[Info-vax] portable sequential file formats (was: Re: Couple of questions on VMS -> world)
mcleanjoh at gmail.com
mcleanjoh at gmail.com
Mon Mar 16 17:56:10 EDT 2015
On Monday, March 16, 2015 at 8:30:06 PM UTC+11, li... at openmailbox.org wrote:
> On Fri, 13 Mar 2015 20:54:04 -0700 (PDT)
> dodecahedron99--- via Info-vax <info-***@rbnsn.com> wrote:
>
> > On Friday, March 6, 2015 at 8:20:06 PM UTC+11, li... at openmailbox.org
> > wrote:
> > > Thanks. I am brand new to VMS so the question was aimed at getting the
> > > info I want to get off the disk in the quickest most painless way.
> > > Eventually I hope to be able to do everything related to VMS from VMS
> > > but for now I am more able to do things in UNIX, Linux etc.
> >
> > Wow, another new person to VMS :-)
>
> Apparently it's not going to last ;-)
>
> > There seems to be a growing number of people lately (not huge but hey,
> > any increase is a good thing)
>
> For me I'm so fed up with Intel's neverending screwups and I don't like
> UNIX very much. I'm a developer for my job and also in my vanishing spare
> time for fun, so I was looking for another platform that was neither UNIX,
> Linux, nor Windows and runs on non-Intel hardware. I thought looking into
> other hardware platforms would be a pleasant way to spend the little free
> time I have. I didn't know VMS was still around and I didn't pay attention
> to it when it was more popular.
>
> > Welcome to the world of VMS. It's an interesting world and a great OS
> > that admittedly needs revamping on some areas (a lot of areas?). There's
> > LOTS of work to be done, your contribution will be greatly appreciated
>
> I have no contribution to make, clearly, especially if things are going to
> Intel. I'm impressed that the compilers on VMS are serious good stuff and
> I'm interested to find out about the VAX and Alpha since I never had
> interest in them back in the day and my interests have broadened a little.

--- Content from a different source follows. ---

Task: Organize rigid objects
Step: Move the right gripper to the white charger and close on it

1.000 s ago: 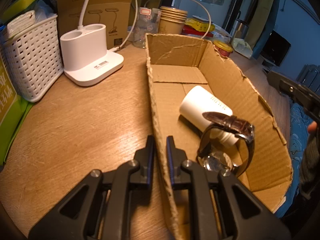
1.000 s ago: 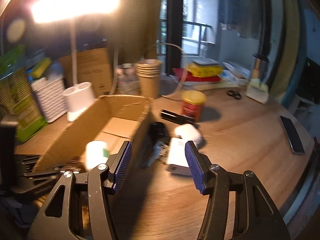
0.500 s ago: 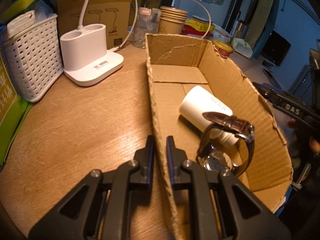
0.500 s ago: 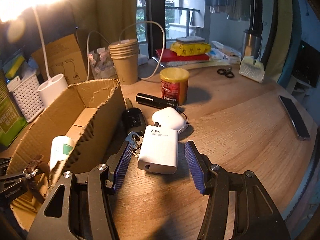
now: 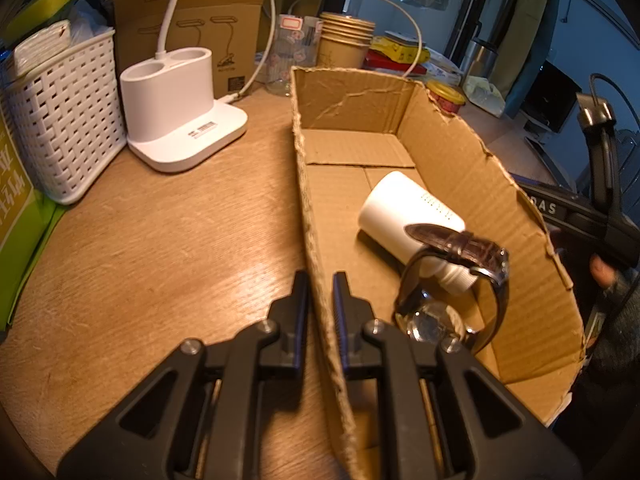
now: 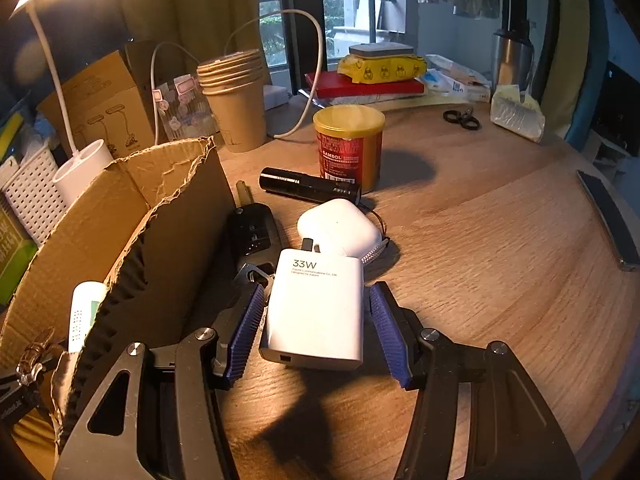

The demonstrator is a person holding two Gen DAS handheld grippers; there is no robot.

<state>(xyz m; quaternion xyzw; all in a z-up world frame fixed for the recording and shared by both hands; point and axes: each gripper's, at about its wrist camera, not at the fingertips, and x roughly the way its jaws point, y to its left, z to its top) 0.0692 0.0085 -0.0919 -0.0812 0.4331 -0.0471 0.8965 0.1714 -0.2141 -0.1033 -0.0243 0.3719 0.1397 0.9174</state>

> As long as the emulators work I can see trying to learn a little VMS.
>
> > I think, what the VMS community would like to see is not so much unix
> > tools merely ported over to VMS with the unix philosophy intact but to
> > see many of the good unix things ported to VMS but done the VMS way,
> > which as you'll discover, normal means with robustness and options in
> > mind and with great supporting documentation. It's the VMS way to be
> > consistent, which is why VMS folk tend to get frustrated with unix (or I
> > do) with different command switches for different commands
>
> Are you saying they get frustrated because the switches are inconsistent
> across commands? I find UNIX sloppy and poorly thought out because there
> are simply too many options for things. It seems half or 3/4 of the
> bugfixes end up as new command line switches. But that's just the tip of
> the iceberg. UNIX wasn't ever designed, it just happened. And I really
> don't like that.
>
> --
> Please DO NOT COPY ME on mailing list replies. I read the mailing list.
> RSA 4096 fingerprint 7940 3F02 16D3 AFEE F2F8 ACAA 557C 4B36 98E4 4D49
Unix suffers from inconsistency in a lot of areas and Linux is a whole lot worse.
One simple example is lack of consistency in each command. You typically find that a few alpha characters were related to what the program might do but the rest of the switches were just "we need another flag". And even the commands are inconsistent with 'tar' and 'find' having odd formats (and even my Linux book says so).
Some Linux documentation is okay but some is atrocious; it just depends on who wrote it because there seems to be no standards and no overall co-ordinator. Sure you can try to find things on the Internet by the code samples you find can be in lots of different languages and are more "I did it this way" than explaining what's going on.
With VMS you'll get pretty good consistency, good documentation and commands that correspond pretty well to English (none of this 'mv' for renaming).
Play around with VMS for a while and you'll see a different way to do things, one that's more user-friendly.